Output the listing in full. Every line stays exactly as it is.

· · · ·

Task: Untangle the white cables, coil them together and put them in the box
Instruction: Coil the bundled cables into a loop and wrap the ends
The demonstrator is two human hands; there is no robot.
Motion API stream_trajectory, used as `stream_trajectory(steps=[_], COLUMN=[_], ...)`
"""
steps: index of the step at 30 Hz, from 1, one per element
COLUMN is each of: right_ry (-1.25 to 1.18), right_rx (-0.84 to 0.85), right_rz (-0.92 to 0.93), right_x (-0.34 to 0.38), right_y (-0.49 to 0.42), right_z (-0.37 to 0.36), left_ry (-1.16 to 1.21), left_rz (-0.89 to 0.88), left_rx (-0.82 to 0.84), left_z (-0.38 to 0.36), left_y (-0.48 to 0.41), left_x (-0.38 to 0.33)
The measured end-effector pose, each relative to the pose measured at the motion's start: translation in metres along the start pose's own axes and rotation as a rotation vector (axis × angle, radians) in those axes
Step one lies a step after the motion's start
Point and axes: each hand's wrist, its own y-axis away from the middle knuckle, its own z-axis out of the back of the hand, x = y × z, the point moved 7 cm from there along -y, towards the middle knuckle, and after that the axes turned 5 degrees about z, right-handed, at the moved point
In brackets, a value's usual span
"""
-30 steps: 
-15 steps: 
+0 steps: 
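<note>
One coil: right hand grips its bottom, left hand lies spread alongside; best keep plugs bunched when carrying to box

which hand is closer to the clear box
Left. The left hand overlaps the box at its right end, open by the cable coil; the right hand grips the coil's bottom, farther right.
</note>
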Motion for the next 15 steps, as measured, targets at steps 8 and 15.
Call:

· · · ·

» **OUTPUT FOR THIS TASK**
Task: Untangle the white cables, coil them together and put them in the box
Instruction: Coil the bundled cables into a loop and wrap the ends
The demonstrator is two human hands; there is no robot.
Motion API stream_trajectory, used as `stream_trajectory(steps=[_], COLUMN=[_], ...)`
"""
steps: index of the step at 30 Hz, from 1, one per element
COLUMN is each of: right_ry (-1.25 to 1.18), right_rx (-0.84 to 0.85), right_rz (-0.92 to 0.93), right_x (-0.34 to 0.38), right_y (-0.49 to 0.42), right_z (-0.37 to 0.36), left_ry (-1.16 to 1.21), left_rz (-0.89 to 0.88), left_rx (-0.82 to 0.84), left_z (-0.38 to 0.36), left_y (-0.48 to 0.41), left_x (-0.38 to 0.33)
The measured end-effector pose, each relative to the pose measured at the motion's start: translation in metres along the start pose's own axes and rotation as a rotation vector (axis × angle, radians) in those axes
Step one lies a step after the motion's start
Point and axes: each hand's wrist, its own y-axis away from the middle knuckle, its own z-axis out of the back of the hand, x = y × z, the point moved 7 cm from there along -y, towards the middle knuckle, and after that the axes turned 5 degrees about z, right-handed, at the moved point
In brackets, a value's usual span
"""
-30 steps: 
-15 steps: 
+0 steps: 
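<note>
One coil: right hand grips its bottom, left hand lies spread alongside; best keep plugs bunched when carrying to box

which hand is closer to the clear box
Left. The left hand overlaps the box at its right end, open by the cable coil; the right hand grips the coil's bottom, farther right.
</note>
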Motion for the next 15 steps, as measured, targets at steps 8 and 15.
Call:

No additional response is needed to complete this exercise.